A research center at Laurentian Medical School, Northern Ontario, Canada, may be leading the way in the novel application of cord blood stem cells. A dedicated group of workers are developing a clinical trial to assess the use of cord blood stem cells in the treatment of multiple sclerosis. The concept is to use tissue-matched cord blood stem cells as an intravenous transfusion into multiple sclerosis patients in the hope that the stem cells will repair or at least stabilize the multiple sclerosis lesions. The experimental evidence suggests that this approach may well be beneficial and this double-blind, placebo-controlled trial will be the first in the world to assess the potential of cord blood stem cells in this context. A pilot study is planned for 2007 and as soon as funding is obtained, the full trial involving 100 patients will commence. Such groundbreaking work will set the scene for the stem cell therapies of the future.
It is even possible to use cord blood as an alternative to donated adult blood as a transfusion. This approach has been very successful in transfusions to hundreds of patients suffering from various diseases requiring blood transfusions. For example, it may be possible that cord blood transfusion could be an effective treatment for stroke if transfused quickly after the stroke. Cord blood carries much more oxygen than adult blood, thus enabling the stroke lesion to repair more easily. It also contains various chemicals which reduce inflammation and promote healing. Finally, the stem cells in the cord blood may assist in the healing of a stroke lesion.
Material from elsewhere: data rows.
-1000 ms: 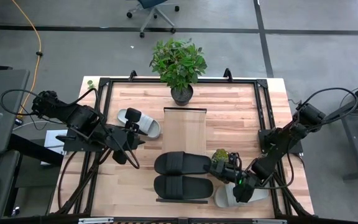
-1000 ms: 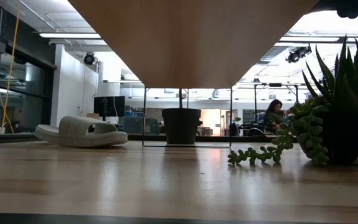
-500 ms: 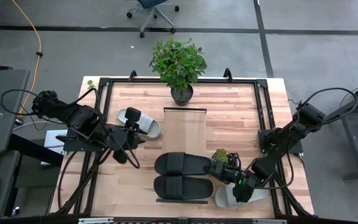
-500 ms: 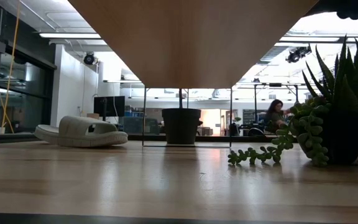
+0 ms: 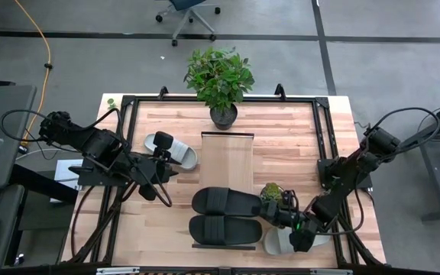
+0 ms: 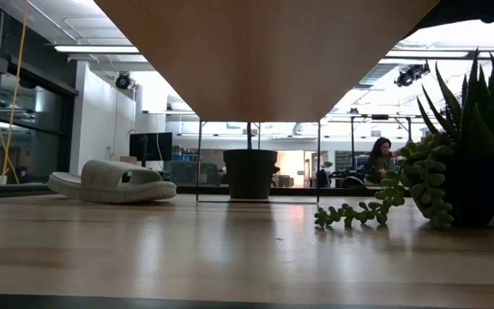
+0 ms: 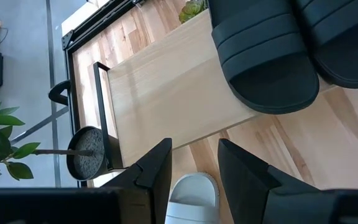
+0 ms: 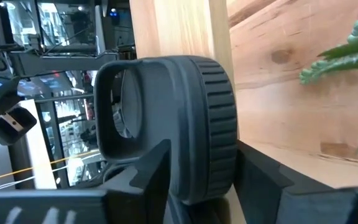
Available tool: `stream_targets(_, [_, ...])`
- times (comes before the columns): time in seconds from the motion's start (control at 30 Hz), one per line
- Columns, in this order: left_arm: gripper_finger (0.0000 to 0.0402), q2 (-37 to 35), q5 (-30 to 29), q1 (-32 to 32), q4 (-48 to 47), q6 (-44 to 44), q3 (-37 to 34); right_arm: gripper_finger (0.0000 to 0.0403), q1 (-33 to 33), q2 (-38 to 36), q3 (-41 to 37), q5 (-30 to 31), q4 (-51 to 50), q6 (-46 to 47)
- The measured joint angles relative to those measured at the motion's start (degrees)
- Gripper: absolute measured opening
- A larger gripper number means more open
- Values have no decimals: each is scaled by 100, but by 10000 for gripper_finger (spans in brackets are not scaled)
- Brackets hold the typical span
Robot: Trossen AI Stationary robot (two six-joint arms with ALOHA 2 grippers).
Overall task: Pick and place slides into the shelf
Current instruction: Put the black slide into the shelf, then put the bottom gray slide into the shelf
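Here, from left to right across the table [image 5: 296,145]:

- Left gripper [image 5: 163,156]: over the left part of the table, just at the grey slide; in the left wrist view its fingers [image 7: 157,171] stand apart with nothing between them.
- Grey slide [image 5: 171,150]: lies flat on the tabletop left of the shelf, partly under the left gripper; also seen in the low view [image 6: 114,182].
- Shelf [image 5: 224,164]: a long pale board running down the middle of the table, black rail at its far end, just in front of the potted plant [image 5: 220,80].
- Upper black slide [image 5: 228,202]: lies across the near part of the shelf, its right end at the right gripper.
- Lower black slide [image 5: 224,229]: flat on the shelf's near end, just beside the first.
- Small succulent [image 5: 272,191]: stands right of the shelf, close to the right gripper.
- Right gripper [image 5: 272,213]: at the upper black slide's right end; in the right wrist view its fingers [image 8: 157,174] are clamped on either side of the black slide [image 8: 185,124].
- Second grey slide [image 5: 285,239]: near right of the table, largely hidden under the right arm.
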Motion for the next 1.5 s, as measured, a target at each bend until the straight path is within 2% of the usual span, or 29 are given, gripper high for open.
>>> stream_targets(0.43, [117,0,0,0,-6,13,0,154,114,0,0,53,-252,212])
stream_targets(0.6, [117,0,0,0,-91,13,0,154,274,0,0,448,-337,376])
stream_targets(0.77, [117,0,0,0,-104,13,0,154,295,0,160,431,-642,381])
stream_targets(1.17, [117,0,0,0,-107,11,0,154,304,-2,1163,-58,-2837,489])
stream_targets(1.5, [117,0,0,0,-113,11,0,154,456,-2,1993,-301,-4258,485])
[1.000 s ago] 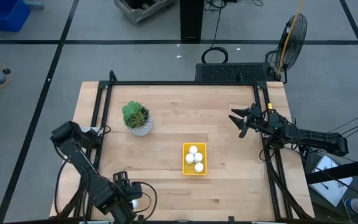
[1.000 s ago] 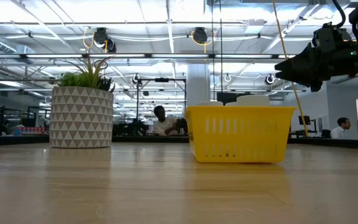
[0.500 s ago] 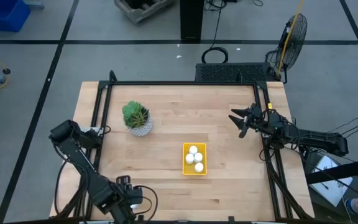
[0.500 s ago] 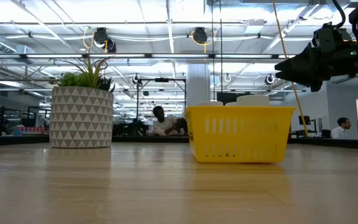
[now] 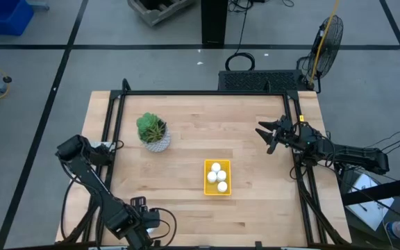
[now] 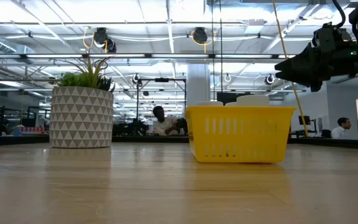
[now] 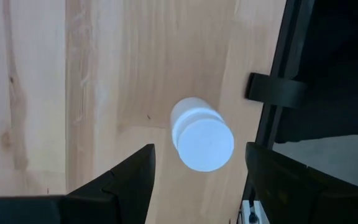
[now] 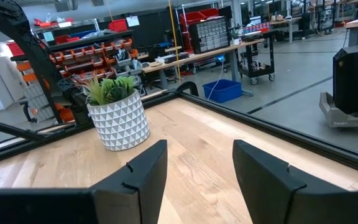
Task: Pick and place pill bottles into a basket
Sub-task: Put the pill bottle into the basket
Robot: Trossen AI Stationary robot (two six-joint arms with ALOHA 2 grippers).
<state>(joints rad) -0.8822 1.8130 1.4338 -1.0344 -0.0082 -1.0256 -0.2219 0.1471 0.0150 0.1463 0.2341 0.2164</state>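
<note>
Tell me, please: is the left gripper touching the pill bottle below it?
Apart. In the left wrist view, bare wood shows between the pill bottle and each finger of the open left gripper.

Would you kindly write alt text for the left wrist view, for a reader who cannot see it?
A small white pill bottle with a white cap stands upright on the pale wooden table, close to its dark edge rail. The left pincer hangs open above it, one dark finger on each side, touching nothing.
</note>
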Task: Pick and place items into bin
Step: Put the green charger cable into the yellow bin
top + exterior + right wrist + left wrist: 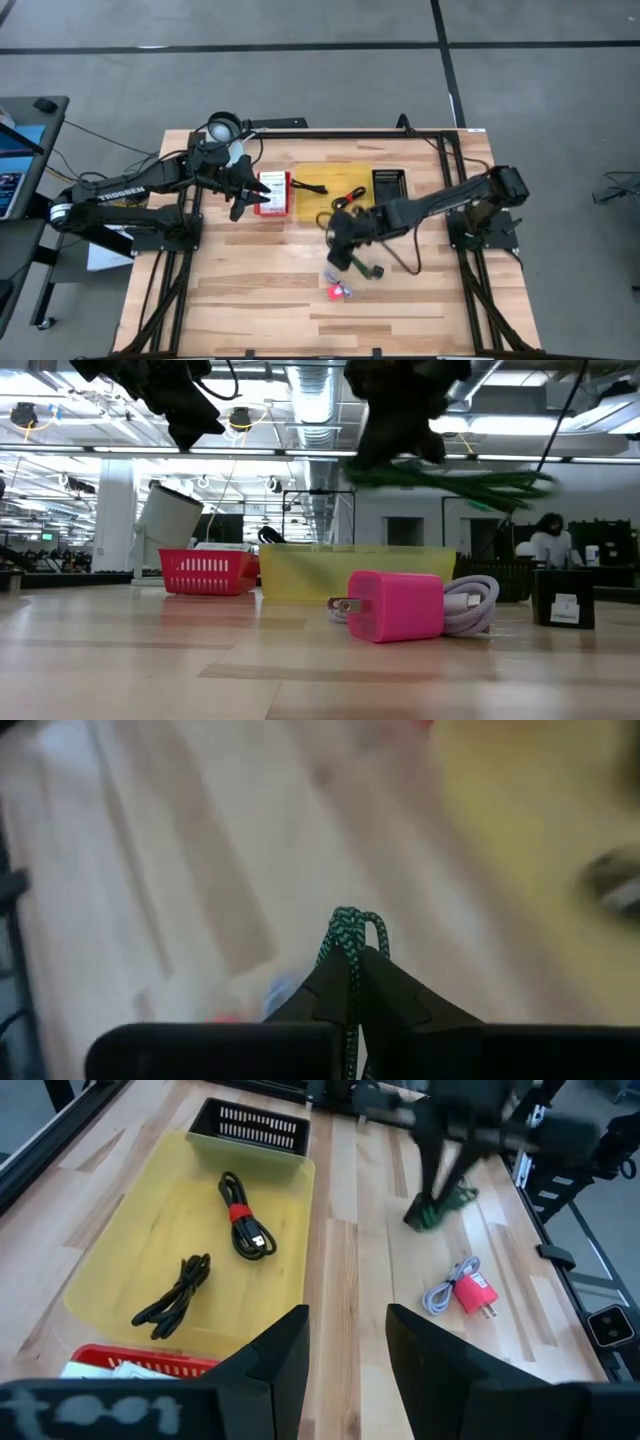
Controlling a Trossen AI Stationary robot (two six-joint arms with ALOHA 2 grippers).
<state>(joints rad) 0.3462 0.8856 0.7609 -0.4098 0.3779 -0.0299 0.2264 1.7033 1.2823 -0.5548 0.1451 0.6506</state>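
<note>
My right gripper (352, 965) is shut on a green braided cable bundle (450, 480), lifted above the table's middle. The bundle also shows in the left wrist view (440, 1208) and the high view (366, 268). A pink charger (398, 605) with a coiled white cable (475, 600) lies flat on the wood in front of it. The yellow bin (325, 172) stands farther back and holds a black cable with a red tie (245, 1220) and a plain black cable (175, 1292). My left gripper (345, 1345) hovers open over the bin's left end, with nothing between its fingers. My right gripper pinches the green cable bundle between its two fingers, with a bend of several strands (350, 928) sticking out just past the fingertips. The fingers slant steeply down from above. The bundle hangs clear of the table, roughly level below the fingers (470, 482).
A red basket (272, 193) stands left of the bin and a black slotted basket (388, 184) right of it. A white cup-like thing (165, 525) sits behind the red basket. Bare wood lies along the near side of the table (300, 320). A person (550, 540) sits far behind.
</note>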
Other researchers have shown that stem cells can be obtained from the umbilical cord itself and also from the placenta. The extraction and processing of these cells is more difficult than their cord blood counterparts, but these stem cells seem to show promise, particularly in the development of bone and connective tissue. There is great potential in cord blood and related stem cells but we must remain realistic and invest the appropriate amount of time, money and expertise into cord blood stem cell technology.
Truth not fiction
When I worked on mouse embryonic stem cells in the 1980s, it was clear to me that such technology would never be practical or acceptable in humans. Embryonic stem cells are derived from embryos and to propose that human embryos be used to produce such cells, for whatever reason, clearly raises significant moral, ethical, religious and legal objections because it kills them. Despite this, research institutes continue to be created for embryonic stem cell research and billions of dollars are invested. All this comes about because stem cell “experts,” mainstream media, politicians and even celebrities enthuse about the use of human embryonic stem cells.
This hype is very confusing to the average person. The fact is that embryonic stem cells have never been used to treat anyone. Currently there are no embryonic stem cells in the world suitable for clinical transplantation. None of them have been created to the very high standards required for any cell destined for transplant into a human. A major problem is the ease with which embryonic stem cells form tumors when transplanted into experimental animals; this raises concerns of tumor formation in recipient patients. Cord blood contains stem cells with just as much potential that are safe to use, can be collected easily with no objections from anyone and come from a source that is replenished with each birth.
Recent research work has shown, perhaps not surprisingly, that stem cells are found in the amniotic fluid surrounding a baby. The full scientific and medical implications of this observation aren’t clear yet, but it does open up another exciting avenue in stem cell research.
Cord blood stem cells are a practical current therapy for a range of diseases and research indicates that their potential is enormous. It’s time to recognize cord blood stem cell technology as the future of regenerative medicine.